Exercise
Without the pictures, can you quote each line below exactly?

-----

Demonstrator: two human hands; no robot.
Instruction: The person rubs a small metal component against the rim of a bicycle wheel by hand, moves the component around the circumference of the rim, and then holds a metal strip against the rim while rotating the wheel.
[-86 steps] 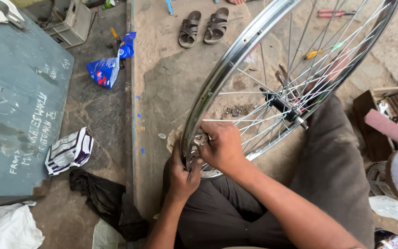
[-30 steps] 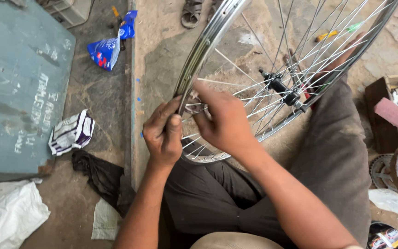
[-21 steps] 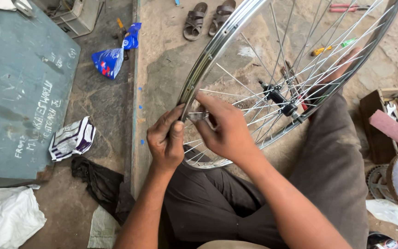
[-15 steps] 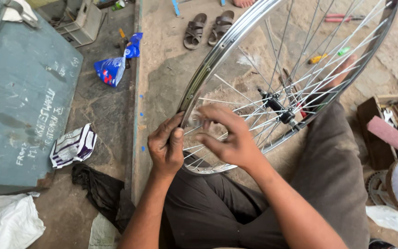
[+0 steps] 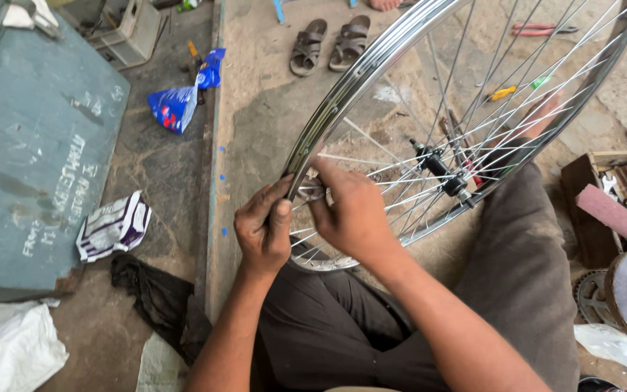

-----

The answer
Demonstrator: two human hands; no robot.
Instruction: The person rubs a small metal component against the rim of a bicycle wheel by hand, moves the component around the circumference of the rim, and then holds a metal strip against the rim while rotating the wheel.
[-86 steps] 
[-30 steps] 
[-21 steps] 
[-15 steps] 
[+0 steps] 

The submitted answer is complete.